What prompted Sears' most recent new departure? Edward R. Telling, chairman and CEO of Sears, explains: "We are facing up to the new realities of the American marketplace. The American economic, political, and social condition has undergone a radical change; a change that calls out for new products…new services…new ways of doing business."4 A major Sears strategy to respond to these changes is a new approach to the marketing of financial services.

As in the past, many people have scoffed at or been bewildered by what seems to be a sudden shift in Sears' strategy. Even the companies that Sears acquired did not fully comprehend the underlying rationale for the move and the incredible potentials it has uncovered until some months after the acquisitions had taken place. There were many so-called sophisticated New Yorkers who even laughed at the idea that a commoner from Chicago could possibly understand something about financial markets that Wall Street failed to perceive. But laughter is rapidly giving way to a mixture of awe and fear.

Sears is quick to present its credentials for such a venture. After all, the company started offering installment credit on farm equipment and major appliances without collateral way back in 1911, at a time when most banks refused to make such loans. Wood started Allstate Insurance Company in 1931 to sell car insurance through Sears' retail stores and mail-order catalog with an initial investment of $700,000. Fifty years later Allstate is the second largest property-casualty insurer in the country, with more than $12.7 billion in assets, $8 billion in revenues, and earnings of $555 million in 1983. Sears has also operated a commercial real estate company since the 1950s, and it owns saving banks in California and Delaware. In addition, the company presently lends $12 billion to American consumers through its credit-card system.

But all these qualifications are really secondary. Sears' best credential for the move is its historic capacity to stay in tune with the needs of middle America. It is not any extraordinary acumen that enables it to do so. Sears possesses the objectivity, humility, and common sense to maintain harmony with the world in which it lives, grows, and prospers. Carl Hulick, vice-president of Dean Witter, calls it "a self-effacing intelligence."

Sears simply looked at the numbers and read the writing on the wall. About 85 percent of all American households with incomes of $30,000 or more, 70 percent of those with incomes of $36,000 or more, and nearly 75 percent of all households doing business with New York Stock Exchange firms are current Sears customers.

The typical customer of the investment houses is in the upper-income, higher-net-worth group. But there are millions of prosperous American households with billions of dollars in savings that find the off-the-street, uptown New York or downtown Beverly Hills investment firm inaccessible and too imposing to approach freely. But when you put that account executive in a Sears' store, the psychology changes, and a powerful chemical reaction occurs.

Since the first Sears financial center was opened, Dean Witter has found that 35 percent to 40 percent of all its new business is coming from the stores, and the average account executive in the stores is opening twice as many new accounts as those in Dean Witter's own offices. About 62 percent of these new accounts are first-time customers of a brokerage firm, and another 18 percent are reactivated accounts—that is, 80 percent are additional customers for the investment industry.

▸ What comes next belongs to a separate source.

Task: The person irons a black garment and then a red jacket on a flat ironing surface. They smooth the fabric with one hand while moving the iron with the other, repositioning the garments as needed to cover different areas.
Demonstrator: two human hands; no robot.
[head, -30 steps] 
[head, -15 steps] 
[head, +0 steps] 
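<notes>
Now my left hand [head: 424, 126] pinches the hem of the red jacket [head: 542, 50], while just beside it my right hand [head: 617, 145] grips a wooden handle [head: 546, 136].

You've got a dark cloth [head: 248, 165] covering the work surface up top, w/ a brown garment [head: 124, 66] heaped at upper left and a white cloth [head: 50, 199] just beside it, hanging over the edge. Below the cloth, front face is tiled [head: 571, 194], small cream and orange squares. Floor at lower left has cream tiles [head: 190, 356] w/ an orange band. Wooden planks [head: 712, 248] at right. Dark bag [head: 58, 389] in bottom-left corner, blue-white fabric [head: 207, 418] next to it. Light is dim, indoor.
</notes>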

More than half of them are women. As a test case, Sears opened one financial center in a middle-income, blue collar neighborhood in Chicago. This store turned out to be the most successful of the initial eight centers. As Hulick said, in that store "we had discovered a pocket of mattress money." And the same results repeated in other cities around the country.

Sears has been able to capitalize not only on its retail store infra-structure and its ongoing relationship with half of all American households but also on the familiarity and confidence customers feel in dealing with the company renowned for its money-back guarantee. One lady walked into one of the financial centers and said she had never invested money before because she did not trust brokers. When the broker explained that he was a Dean Witter stockbroker, she replied: "No, you aren't. You're with Sears!" What Allstate's Chairman Donald Craib said of his company is proving true for Sears' new partners, too: "Our greatest strength is our affiliation with Sears, Roebuck and Company. It was, is, and will be, because we draw from that same core of customers, and it's a huge one and a loyal one."

The move into financial services signifies a further modification in Sears' corporate mission. The company is broadening its scope to serve more of the needs of the American household—merchandising, insurance, real estate, brokerage, and consumer credit. Sears hopes that it can sell Americans their homes, furniture, and automobile spares, as well as insurance, stocks, and bonds, and ultimately become a consumer bank. Hulick recalls when the magnitude of Sears' idea suddenly dawned on him. "I can remember sitting in the meeting when the light bulb went on. There is an absolutely huge potential. My gut feeling is that it could be bigger than anyone can conceive of right now."

The potential Sears has uncovered was not created by the invention of a new technology or the production of a new product. It is the result of an effort that every company can make—an effort to establish greater and wider harmony with the ever changing needs of society.

Infinite Opportunities

Tomas Bata was fond of telling the story of two shoe salesmen who went to explore the market potential in an African country. One cabled back to the home office: "No one here wears shoes. No market." The other cabled: "Everyone here is barefoot. Infinite potential." Bata saw that potential long before much bigger firms in the West and went on to create the largest shoe company in the world.

One need not go to Africa in search of such potentials. They are there all around us in every industry for every company. For some it may be creating a new product or developing a new technology. But there are equally vast opportunities to be tapped simply by changing one's perspective, one's strategy, or one's attitude. Sears has done it very consciously three times in its 100 years of business, Coca-Cola did it almost accidentally in the last century, when its product came to be identified with the social aspirations of the common people.

The phenomenal development of the personal computer market was not simply the result of a new technology for reducing the size and price of computers. It was the product of a revolutionary new way of thinking about the computer and its role in society. Even long after new technologies were available for bringing down the price and simplifying use of the computer, the traditional computer makers were slow to see the potential.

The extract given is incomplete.